It was noted in the 22 September 1962 issue of Disc that Laurie Chescoe had left the New Orleans Knights to join Monty Sunshine's Jazz Band where he was replacing Ron Darby. According to the 29 September issue of Disc, Mike Wallace was one of the drummers filling in the spot since the departure of Chescoe. He had previously been with Nat Gonella and Sonny Morris. It was also reported in the issue that Allandale was giving a free show to the inmates at Wandsworth jail on the Wednesday.

Allandale's group was appearing at The Corn Exchange in Bristol on 5 October with the Clyde Valley Stompers for an all-night gig.

===1963===
Billed as Eric Allendale and his New Orleans Knights, they were appearing at the Jazzshows Jazz Club at 100 Oxford Street in London on 21 January 1963. Another scheduled appearance for the group at the Jazzshows Jazz Club was on 28 May.

- New Orleans Knights led by Eric Allendale
Appearing at the Jazzshows Jazz Club on 4 July, they were now billed as New Orleans Knights led by Eric Allendale. They were still billed as New Orleans Knights led by Eric Allendale and still appearing at the club on 13 August.

By June 1963, the line up comprised Eric Allandale (trombone, leader), Ken Simms (trumpet), Will Hastie (clarinet), Eddie Edwards (banjo), Leslie Harper (bass) and Dick Thing (drums). This line up of the group was appearing at the 3rd Northern Jazz Festival at Redcar Racecourse. The group was starting off the evening in the 7:30 pm to 8:30 pm slot followed by Al Fairweather - Sandy Brown All Stars with Tony Coe in the 8:30 pm slot.
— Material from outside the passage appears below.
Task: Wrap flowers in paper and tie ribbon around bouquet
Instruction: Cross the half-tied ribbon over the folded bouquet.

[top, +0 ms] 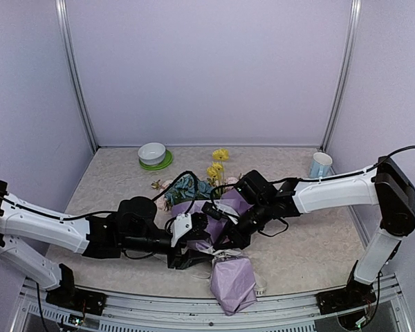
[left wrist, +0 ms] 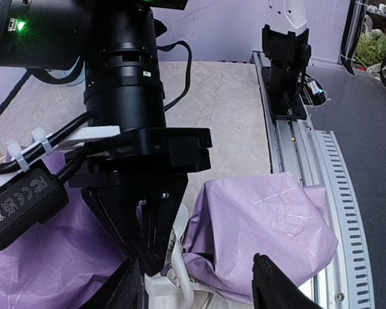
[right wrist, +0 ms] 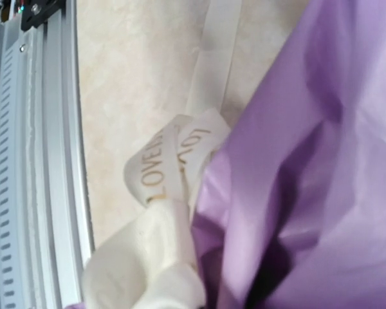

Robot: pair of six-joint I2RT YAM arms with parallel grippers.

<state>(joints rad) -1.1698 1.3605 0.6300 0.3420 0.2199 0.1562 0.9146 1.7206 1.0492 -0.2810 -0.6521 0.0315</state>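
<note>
The bouquet lies along the table's middle with its yellow and blue flowers [top: 216, 166] at the far end. Its lilac paper [top: 232, 280] bunches toward the near edge. Both grippers meet at the bouquet's waist. My right gripper [left wrist: 148, 262] points down in the left wrist view, shut on the cream ribbon [left wrist: 174, 286]. In the right wrist view the lettered ribbon [right wrist: 157, 167] loops against the paper [right wrist: 321, 161] and rises close to the lens; the fingers themselves are hidden. My left gripper [left wrist: 199, 293] is open, its fingers [left wrist: 276, 286] set either side of ribbon and paper [left wrist: 264, 225].
A white bowl on a green plate [top: 152, 155] stands at the back left and a pale blue cup [top: 321, 164] at the back right. A metal rail [top: 194, 311] runs along the near edge, close to the paper's end. The right arm's base [left wrist: 286, 71] is bolted there.
</note>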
Chris Barber was also appearing that evening. The New Orleans Knights had one more gig with the 10:30 pm to 11:30 pm slot.

The group was appearing at the Redcar Jazz Club at Coatham Hotel with The Swinging Blue Jeans on 5 August.

==Break up==
It was after his group broke up that he played with Terry Lightfoot and Alex Welsh.

===Line ups===

- Line up as of April, 1961
- Eric Allandale (trombone and group leader)
- Geoff Brown (trumpet)
- Laurie Chescoe (drums)
- Eddie Edwards (banjo)
- Jim Goudie (bass)
- Will Hastie (clarinet)

- Line up as of June, 1963
- Eric Allandale (trombone, leader)
- Eddie Edwards (banjo)
- Leslie Harper (bass)
- Will Hastie (clarinet)
- Ken Simms (trumpet)
- Dick Thing (drums)

===Later years===
Their track "Enjoy Yourself (It's Later than You Think)" was included on the 2022 compilation, Gotta Get a Good Thing Goin': The Music of Black Britain in the Sixties. Music magazine Uncut referred to their performance of the song as a rambunctious version.

==Romeo Z==
In the mid-1960s, Allandale was a member of a group called Romeo Z. The group was led by Stan Chaman. Other members included Stan's brother Clive Chaman on Bass, Eddie Cuansa on trumpet, Allandale on trombone, Erwin Clement on drums and Jerry Elboz ( Jerry Elbows ) on conga and vocals. It was noted by Barry Dawson in the July, 1967 issue of Crescendo that Jerry Day (who was the leader at the time), guitarist Stan Chaman, Allandale, and Clive Chaman were the nucleus of the group with other members as required.

They were discovered by Stanley Myers and Barry Fantoni who spotted them playing at the Chi-Chi club one night. Myers and Fantoni had stopped in to the club and were discussing the kind of switched on song they needed for a switched-on intense movie. There they saw Romeo Z performing and subsequently enlisted the band to record the song "Kaleidoscope" which was used in the film, Kaleidoscope. A single-sided promo 45 of the track was released on KAL 1. The song also appeared on the soundtrack that was released in October that year.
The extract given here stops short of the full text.